Problem statement: Print, word for word, the opening line of the data below and every line after it through the line that contains "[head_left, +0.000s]", but not the pictures.
• • •
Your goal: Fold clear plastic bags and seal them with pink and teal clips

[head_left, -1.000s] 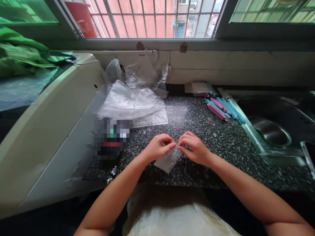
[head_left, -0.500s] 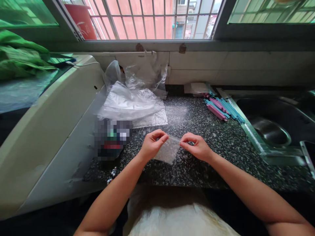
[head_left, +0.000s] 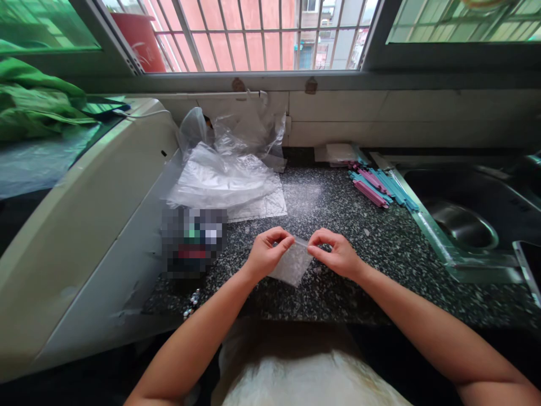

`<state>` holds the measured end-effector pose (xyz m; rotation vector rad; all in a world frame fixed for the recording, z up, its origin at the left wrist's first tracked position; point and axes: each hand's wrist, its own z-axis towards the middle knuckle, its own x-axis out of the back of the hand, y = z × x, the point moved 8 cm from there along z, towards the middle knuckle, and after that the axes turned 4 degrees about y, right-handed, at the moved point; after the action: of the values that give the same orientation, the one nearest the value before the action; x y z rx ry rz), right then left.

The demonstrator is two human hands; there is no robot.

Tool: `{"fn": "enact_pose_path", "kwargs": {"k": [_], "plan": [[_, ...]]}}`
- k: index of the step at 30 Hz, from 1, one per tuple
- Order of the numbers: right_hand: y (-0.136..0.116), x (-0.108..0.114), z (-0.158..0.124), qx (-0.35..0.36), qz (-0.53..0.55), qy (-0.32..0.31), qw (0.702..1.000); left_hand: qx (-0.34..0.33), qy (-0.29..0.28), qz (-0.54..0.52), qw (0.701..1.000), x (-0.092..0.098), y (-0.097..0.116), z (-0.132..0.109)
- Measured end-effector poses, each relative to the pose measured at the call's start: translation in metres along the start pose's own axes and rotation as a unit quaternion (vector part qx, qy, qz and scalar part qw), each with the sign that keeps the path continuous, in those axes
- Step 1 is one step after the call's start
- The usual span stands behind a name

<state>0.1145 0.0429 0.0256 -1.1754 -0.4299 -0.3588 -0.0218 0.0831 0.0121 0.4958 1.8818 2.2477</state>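
A small clear plastic bag (head_left: 293, 265) hangs between my two hands above the speckled dark countertop (head_left: 350, 299). My left hand (head_left: 270, 251) pinches its top edge at the left, thumb against forefinger. At the right end of the same edge, my right hand (head_left: 335, 252) is closed in a pinch. The bag looks flat and see-through; I cannot make out anything inside it.
Large clear plastic bags (head_left: 224, 175) lie heaped at the back left. Pink and blue strips (head_left: 380, 186) are piled beside the sink (head_left: 460, 259). A pixelated dark object (head_left: 194, 242) sits left of my hands, near small shiny bits (head_left: 192, 301). A white appliance (head_left: 114, 197) borders the left side.
My left hand has shifted slightly right and down, closer to my right hand. The bag's lower part has swung a little to the right. Both pinches hold.
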Motion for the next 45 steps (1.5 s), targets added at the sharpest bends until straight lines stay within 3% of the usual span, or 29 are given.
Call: {"fn": "enact_pose_path", "kwargs": {"k": [11, 22, 30, 32, 35, 38, 40, 42, 45], "plan": [[-0.009, -0.004, -0.001, 0.048, -0.017, 0.003, 0.999, 0.036, -0.045, 0.012, 0.998, -0.011, -0.003, -0.001], [-0.011, -0.003, -0.002, 0.075, -0.035, 0.036, 0.996, 0.019, -0.067, 0.046, 0.997, -0.018, -0.008, -0.001], [0.0, 0.012, 0.002, 0.042, -0.073, 0.064, 0.994, 0.069, -0.083, 0.013, 0.994, -0.019, -0.014, -0.002], [0.012, 0.025, 0.009, 0.016, -0.093, 0.06, 0.994, 0.077, -0.076, 0.006, 0.994, -0.018, -0.015, 0.0], [0.039, 0.075, 0.023, -0.034, -0.208, 0.126, 0.969, 0.082, -0.052, -0.005, 0.995, -0.014, -0.019, 0.002], [0.066, 0.131, 0.031, -0.096, -0.396, 0.175, 0.896, 0.081, -0.034, -0.012, 0.996, -0.012, -0.023, 0.003], [0.083, 0.16, 0.032, -0.153, -0.475, 0.175, 0.849, 0.084, -0.031, -0.014, 0.996, -0.011, -0.024, 0.003], [0.094, 0.174, 0.033, -0.184, -0.509, 0.156, 0.826, 0.091, -0.028, -0.018, 0.995, -0.011, -0.025, 0.003], [0.099, 0.176, 0.041, -0.193, -0.52, 0.126, 0.823, 0.097, -0.021, -0.029, 0.995, -0.008, -0.023, 0.003]]}}
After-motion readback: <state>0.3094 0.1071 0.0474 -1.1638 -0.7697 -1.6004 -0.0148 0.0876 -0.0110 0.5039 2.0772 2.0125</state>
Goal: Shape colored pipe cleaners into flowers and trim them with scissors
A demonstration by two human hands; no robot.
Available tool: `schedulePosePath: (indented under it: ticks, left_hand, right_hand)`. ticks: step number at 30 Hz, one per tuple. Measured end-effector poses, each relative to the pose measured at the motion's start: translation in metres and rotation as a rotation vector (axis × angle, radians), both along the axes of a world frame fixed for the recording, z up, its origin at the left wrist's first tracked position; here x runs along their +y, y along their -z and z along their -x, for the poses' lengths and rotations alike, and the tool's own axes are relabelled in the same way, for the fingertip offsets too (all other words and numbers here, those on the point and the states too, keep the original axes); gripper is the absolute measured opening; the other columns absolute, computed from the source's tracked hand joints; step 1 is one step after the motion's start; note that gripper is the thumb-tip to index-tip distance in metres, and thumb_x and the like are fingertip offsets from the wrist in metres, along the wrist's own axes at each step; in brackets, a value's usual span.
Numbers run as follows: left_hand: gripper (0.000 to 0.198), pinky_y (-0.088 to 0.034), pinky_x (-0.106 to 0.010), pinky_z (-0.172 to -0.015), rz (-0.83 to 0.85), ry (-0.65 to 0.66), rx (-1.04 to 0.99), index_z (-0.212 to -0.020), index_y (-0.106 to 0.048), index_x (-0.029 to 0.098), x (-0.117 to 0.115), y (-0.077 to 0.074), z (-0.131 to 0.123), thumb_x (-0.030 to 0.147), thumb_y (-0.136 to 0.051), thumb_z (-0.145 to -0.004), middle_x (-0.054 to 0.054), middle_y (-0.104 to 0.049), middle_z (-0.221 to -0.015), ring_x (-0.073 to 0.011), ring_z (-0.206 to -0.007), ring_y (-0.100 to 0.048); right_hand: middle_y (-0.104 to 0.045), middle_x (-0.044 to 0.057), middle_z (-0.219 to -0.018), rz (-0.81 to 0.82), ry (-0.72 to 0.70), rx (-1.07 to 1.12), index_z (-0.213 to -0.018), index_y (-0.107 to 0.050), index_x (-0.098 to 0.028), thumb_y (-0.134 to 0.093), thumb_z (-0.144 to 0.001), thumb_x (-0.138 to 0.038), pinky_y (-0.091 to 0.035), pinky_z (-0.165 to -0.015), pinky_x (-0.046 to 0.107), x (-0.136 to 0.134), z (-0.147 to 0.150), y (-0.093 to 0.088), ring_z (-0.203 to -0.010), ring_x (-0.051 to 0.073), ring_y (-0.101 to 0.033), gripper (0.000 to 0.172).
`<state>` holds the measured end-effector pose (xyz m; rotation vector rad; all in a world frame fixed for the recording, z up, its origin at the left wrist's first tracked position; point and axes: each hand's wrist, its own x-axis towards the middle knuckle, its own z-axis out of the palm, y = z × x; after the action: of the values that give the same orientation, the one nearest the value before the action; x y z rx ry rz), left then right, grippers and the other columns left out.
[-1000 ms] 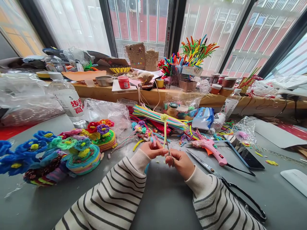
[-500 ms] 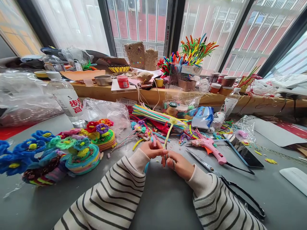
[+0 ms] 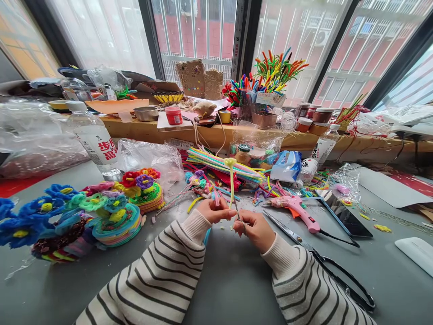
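Note:
My left hand [image 3: 214, 211] is closed, with thumb and finger pinching the lower end of a yellow pipe cleaner [image 3: 232, 185]. It stands upright, with a small knotted yellow head at its top. Pink and light blue fuzzy pieces [image 3: 215, 197] show at the left fingers; whether they are held or lie behind, I cannot tell. My right hand [image 3: 255, 229] is closed around small scissors [image 3: 237, 207], their narrow blades pointing up beside the yellow stem. Most of the scissor handles are hidden by the fingers.
Large black-handled scissors [image 3: 297, 239], a pink glue gun [image 3: 301, 211] and a dark-screened tablet [image 3: 345, 214] lie on the right. Fuzzy flower pots [image 3: 117, 225] stand left. Behind my hands lies a bundle of pipe cleaners [image 3: 219, 163]. A water bottle [image 3: 91, 135] stands back left.
The yellow pipe cleaner has swung left and more upright, its head shifting left and slightly up. My right hand has tilted a little, with the scissor blades showing more clearly.

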<state>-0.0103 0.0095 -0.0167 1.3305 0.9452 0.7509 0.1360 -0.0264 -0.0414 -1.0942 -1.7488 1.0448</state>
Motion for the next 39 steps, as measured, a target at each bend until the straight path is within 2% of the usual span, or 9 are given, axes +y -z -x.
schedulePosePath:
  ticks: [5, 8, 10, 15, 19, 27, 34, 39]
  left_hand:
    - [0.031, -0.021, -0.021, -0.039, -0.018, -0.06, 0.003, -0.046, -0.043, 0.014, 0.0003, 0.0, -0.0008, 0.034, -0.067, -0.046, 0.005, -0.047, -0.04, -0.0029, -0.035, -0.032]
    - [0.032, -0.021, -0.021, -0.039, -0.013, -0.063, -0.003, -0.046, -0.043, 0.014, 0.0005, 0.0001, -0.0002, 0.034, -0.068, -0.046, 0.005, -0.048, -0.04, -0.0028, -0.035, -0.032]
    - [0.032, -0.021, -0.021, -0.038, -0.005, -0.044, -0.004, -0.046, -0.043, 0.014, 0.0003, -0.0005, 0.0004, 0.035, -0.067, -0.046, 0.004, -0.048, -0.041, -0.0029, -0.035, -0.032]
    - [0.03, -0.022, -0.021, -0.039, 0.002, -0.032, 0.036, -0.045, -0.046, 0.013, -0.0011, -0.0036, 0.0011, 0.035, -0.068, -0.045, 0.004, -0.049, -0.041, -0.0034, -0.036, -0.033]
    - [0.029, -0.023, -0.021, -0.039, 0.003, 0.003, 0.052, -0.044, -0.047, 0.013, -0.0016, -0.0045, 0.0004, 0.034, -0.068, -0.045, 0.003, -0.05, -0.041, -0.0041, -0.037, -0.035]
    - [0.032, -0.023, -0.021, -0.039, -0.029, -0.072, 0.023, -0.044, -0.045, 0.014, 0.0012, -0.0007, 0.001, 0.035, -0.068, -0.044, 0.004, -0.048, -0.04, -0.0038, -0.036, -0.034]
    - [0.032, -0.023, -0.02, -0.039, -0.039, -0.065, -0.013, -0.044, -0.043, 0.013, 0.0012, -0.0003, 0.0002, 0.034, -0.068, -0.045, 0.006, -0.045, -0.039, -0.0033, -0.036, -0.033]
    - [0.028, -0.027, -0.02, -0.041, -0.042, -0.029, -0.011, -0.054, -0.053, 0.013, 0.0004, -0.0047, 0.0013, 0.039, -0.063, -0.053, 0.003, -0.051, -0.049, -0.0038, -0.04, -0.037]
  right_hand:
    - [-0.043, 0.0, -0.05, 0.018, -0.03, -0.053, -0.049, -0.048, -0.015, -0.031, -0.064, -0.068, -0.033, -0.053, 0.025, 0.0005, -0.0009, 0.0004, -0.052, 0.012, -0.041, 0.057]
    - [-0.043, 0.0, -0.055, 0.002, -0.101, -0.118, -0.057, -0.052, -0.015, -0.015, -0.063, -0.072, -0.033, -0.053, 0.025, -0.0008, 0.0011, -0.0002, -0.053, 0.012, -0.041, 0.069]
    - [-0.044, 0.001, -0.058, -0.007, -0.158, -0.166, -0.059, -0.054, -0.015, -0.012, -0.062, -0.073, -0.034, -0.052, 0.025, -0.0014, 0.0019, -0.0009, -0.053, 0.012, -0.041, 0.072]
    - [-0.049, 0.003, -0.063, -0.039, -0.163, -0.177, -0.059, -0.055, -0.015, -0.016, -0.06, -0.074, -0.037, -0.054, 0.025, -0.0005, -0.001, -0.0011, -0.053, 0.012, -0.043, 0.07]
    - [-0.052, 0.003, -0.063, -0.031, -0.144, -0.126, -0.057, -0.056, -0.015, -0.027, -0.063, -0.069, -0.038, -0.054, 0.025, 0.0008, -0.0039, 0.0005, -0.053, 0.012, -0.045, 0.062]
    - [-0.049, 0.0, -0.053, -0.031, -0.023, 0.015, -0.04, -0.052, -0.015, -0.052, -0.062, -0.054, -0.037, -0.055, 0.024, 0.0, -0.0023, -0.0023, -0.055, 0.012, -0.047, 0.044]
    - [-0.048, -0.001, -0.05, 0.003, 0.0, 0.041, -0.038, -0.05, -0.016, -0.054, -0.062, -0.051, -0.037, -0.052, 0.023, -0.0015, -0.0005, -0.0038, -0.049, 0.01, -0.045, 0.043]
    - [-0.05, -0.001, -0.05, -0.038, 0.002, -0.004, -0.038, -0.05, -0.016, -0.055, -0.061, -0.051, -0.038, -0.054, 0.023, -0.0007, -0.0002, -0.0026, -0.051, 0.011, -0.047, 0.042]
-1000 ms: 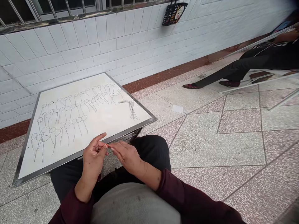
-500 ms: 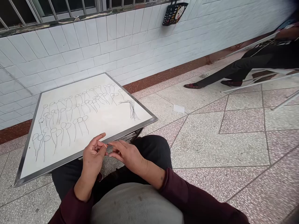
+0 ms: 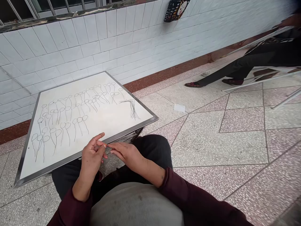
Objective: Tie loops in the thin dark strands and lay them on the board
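Note:
My left hand [image 3: 92, 155] is over my lap at the table's near edge, its thumb and index finger pinched on something too small to make out. Beside it, my right hand [image 3: 125, 153] has its fingertips close together, near the left fingertips; whatever is between them is hidden or too thin to see. On the white table [image 3: 103, 125] with a metal rim lie several thin dark strands with looped ends [image 3: 67, 125], set out in rows. A bundle of straight and bent dark strands [image 3: 133, 109] rests near the table's right corner.
A tiled wall [image 3: 94, 37] stands behind the table, with a dark patterned bag [image 3: 175, 11] hanging on it. A small white paper [image 3: 179, 108] lies on the floor. At the right, a seated person's legs [image 3: 225, 70] stretch out beside a metal-framed chair [image 3: 285, 99].
Both hands remain together, shifted slightly left in view. The right fingers look straighter and closer together. The whole view has tilted a little.

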`<state>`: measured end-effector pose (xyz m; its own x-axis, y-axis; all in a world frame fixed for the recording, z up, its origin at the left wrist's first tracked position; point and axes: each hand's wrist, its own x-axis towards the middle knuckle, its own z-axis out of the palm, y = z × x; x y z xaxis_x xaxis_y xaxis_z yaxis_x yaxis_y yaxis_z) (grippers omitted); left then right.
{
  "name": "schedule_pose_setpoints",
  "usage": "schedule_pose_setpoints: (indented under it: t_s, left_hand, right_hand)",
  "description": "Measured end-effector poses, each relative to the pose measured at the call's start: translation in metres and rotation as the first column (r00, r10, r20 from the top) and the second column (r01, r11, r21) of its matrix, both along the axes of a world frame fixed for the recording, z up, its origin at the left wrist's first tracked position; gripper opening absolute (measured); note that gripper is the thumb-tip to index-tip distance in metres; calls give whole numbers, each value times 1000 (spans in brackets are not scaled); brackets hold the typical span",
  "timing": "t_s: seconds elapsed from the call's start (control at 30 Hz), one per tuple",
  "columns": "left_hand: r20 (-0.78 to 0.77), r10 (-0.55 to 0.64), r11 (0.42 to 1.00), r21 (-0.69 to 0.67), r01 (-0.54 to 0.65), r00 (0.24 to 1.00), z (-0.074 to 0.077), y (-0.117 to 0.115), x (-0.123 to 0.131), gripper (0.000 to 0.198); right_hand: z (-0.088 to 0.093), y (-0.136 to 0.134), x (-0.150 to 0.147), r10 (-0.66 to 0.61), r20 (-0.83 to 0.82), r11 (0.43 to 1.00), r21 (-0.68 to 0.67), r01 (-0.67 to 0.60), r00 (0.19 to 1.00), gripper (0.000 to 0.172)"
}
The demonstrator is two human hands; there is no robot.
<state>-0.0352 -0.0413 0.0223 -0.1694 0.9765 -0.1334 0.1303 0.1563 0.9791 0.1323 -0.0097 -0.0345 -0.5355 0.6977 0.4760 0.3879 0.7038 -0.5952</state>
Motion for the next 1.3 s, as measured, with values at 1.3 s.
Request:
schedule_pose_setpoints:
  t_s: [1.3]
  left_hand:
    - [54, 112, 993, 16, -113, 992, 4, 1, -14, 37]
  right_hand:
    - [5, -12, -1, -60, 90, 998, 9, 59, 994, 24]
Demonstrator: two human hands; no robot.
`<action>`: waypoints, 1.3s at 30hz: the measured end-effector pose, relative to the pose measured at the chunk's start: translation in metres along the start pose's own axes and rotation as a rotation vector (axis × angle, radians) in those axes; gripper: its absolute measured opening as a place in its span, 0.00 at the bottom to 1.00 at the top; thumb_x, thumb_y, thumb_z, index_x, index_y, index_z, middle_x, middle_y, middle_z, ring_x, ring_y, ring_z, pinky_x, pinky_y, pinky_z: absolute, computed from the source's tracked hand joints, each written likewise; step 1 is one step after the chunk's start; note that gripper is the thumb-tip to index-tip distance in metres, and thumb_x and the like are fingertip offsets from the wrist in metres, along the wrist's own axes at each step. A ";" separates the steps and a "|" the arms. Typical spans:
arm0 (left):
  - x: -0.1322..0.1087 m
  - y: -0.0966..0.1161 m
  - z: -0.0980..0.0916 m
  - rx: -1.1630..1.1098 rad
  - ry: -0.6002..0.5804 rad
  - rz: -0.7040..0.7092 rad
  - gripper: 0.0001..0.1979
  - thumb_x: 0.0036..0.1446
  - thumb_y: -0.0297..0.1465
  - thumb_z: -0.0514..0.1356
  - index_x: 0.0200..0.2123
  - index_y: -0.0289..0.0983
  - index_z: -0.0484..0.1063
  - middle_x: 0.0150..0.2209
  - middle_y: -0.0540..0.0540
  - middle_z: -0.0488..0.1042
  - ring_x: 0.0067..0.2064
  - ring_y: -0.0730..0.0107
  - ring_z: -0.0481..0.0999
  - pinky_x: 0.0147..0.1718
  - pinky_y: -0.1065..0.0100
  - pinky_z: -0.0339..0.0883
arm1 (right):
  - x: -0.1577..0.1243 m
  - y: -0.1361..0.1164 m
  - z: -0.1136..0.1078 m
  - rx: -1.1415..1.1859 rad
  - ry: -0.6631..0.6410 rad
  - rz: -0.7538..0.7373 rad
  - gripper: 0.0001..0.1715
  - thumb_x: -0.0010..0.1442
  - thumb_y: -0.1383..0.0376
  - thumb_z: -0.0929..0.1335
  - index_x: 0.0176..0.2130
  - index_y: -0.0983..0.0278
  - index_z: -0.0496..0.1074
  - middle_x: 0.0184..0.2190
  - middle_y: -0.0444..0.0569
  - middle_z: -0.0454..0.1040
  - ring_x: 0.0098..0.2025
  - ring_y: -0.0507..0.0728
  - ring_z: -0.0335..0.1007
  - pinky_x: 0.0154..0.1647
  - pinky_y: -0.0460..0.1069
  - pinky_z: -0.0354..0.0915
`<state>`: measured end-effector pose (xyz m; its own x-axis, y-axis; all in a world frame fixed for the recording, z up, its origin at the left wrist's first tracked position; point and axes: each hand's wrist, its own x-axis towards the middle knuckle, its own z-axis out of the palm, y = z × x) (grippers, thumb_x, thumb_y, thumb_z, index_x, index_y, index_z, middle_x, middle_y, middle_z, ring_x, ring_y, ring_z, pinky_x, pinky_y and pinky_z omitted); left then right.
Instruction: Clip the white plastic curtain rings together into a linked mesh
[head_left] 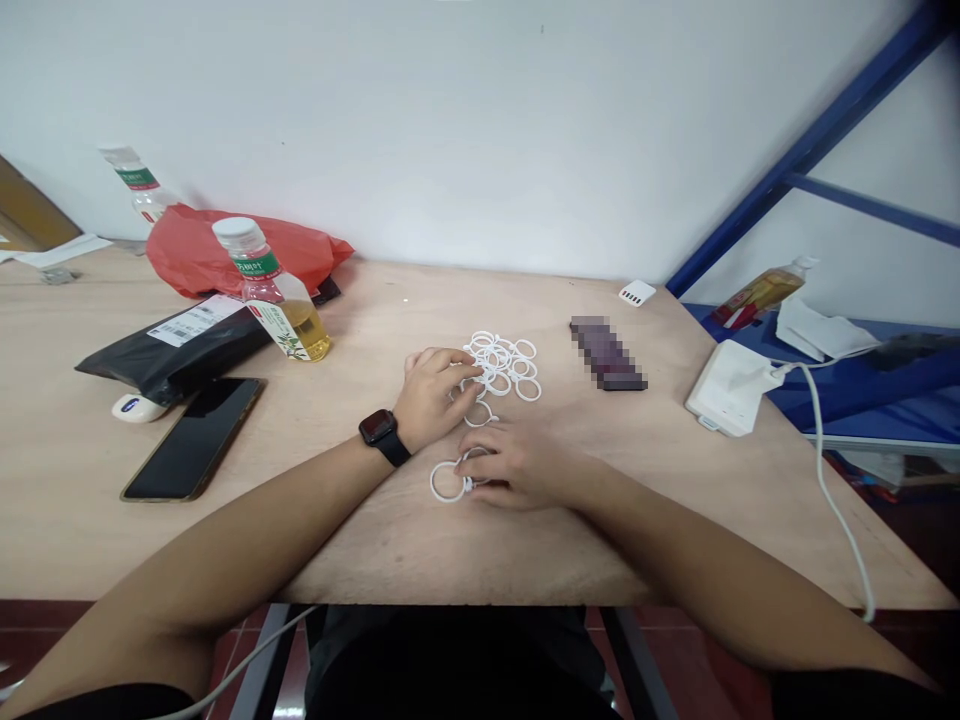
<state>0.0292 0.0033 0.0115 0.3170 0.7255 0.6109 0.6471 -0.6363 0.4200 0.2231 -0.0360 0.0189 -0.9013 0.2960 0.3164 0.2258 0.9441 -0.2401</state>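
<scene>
Two rings (468, 484) are separated under right hand (523, 466), most left in pile (496, 358) at left hand (433, 397); neither grip can be told.

On the pale worktop (420, 560), the left hand (442, 392), with a dark watch (381, 432) on its wrist, rests its fingers at the near-left side of a pile of white rings (499, 362), while the right hand (514, 466) curls its fingers over a nearer pair of rings (468, 484); whether it grips them is unclear. To the left lie a dark phone (193, 440), a black parcel (176, 350) and a red bag (191, 250), with a part-filled bottle (281, 305) standing beside the parcel. To the right are a pixelated dark object (609, 356) and a white box (729, 388) with a cable (825, 488).
</scene>
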 end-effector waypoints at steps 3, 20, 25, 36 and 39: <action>0.000 -0.001 0.000 -0.038 0.011 0.054 0.07 0.62 0.35 0.60 0.41 0.41 0.76 0.45 0.46 0.77 0.49 0.62 0.73 0.50 0.56 0.58 | -0.004 0.010 0.004 -0.029 0.042 0.023 0.14 0.65 0.56 0.66 0.42 0.63 0.76 0.42 0.52 0.75 0.39 0.55 0.70 0.43 0.53 0.67; 0.003 0.000 -0.004 -0.243 0.027 0.364 0.07 0.63 0.33 0.58 0.41 0.38 0.74 0.38 0.44 0.79 0.40 0.66 0.76 0.43 0.60 0.68 | -0.006 0.020 -0.009 0.090 0.447 0.234 0.03 0.63 0.65 0.67 0.37 0.61 0.71 0.35 0.49 0.76 0.36 0.54 0.71 0.35 0.48 0.68; 0.002 0.001 -0.004 -0.211 0.042 0.402 0.08 0.62 0.36 0.61 0.41 0.38 0.74 0.36 0.45 0.80 0.37 0.68 0.77 0.40 0.63 0.69 | -0.008 0.025 -0.008 0.206 0.564 0.309 0.05 0.66 0.64 0.66 0.41 0.60 0.72 0.43 0.50 0.76 0.42 0.55 0.74 0.41 0.51 0.71; 0.001 0.000 -0.002 -0.111 0.090 0.375 0.07 0.63 0.35 0.61 0.38 0.39 0.75 0.34 0.48 0.81 0.37 0.70 0.78 0.40 0.64 0.65 | -0.006 0.025 -0.005 0.120 0.620 0.307 0.07 0.66 0.66 0.66 0.42 0.59 0.74 0.42 0.50 0.77 0.44 0.55 0.75 0.47 0.53 0.73; 0.001 0.001 -0.002 -0.121 0.074 0.364 0.08 0.63 0.36 0.60 0.36 0.39 0.75 0.34 0.49 0.81 0.37 0.70 0.77 0.40 0.64 0.64 | -0.004 0.022 -0.004 0.105 0.617 0.319 0.07 0.66 0.66 0.65 0.41 0.60 0.74 0.41 0.49 0.78 0.44 0.55 0.75 0.46 0.52 0.73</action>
<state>0.0284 0.0024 0.0138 0.4575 0.4281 0.7794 0.4131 -0.8785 0.2401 0.2333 -0.0154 0.0157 -0.4152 0.6139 0.6713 0.3794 0.7876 -0.4856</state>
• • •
Response for this exercise:
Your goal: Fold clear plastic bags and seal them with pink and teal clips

[head_left, -1.000s] 
[head_left, -0.500s] 
[head_left, +0.000s] 

This answer has now been given in full.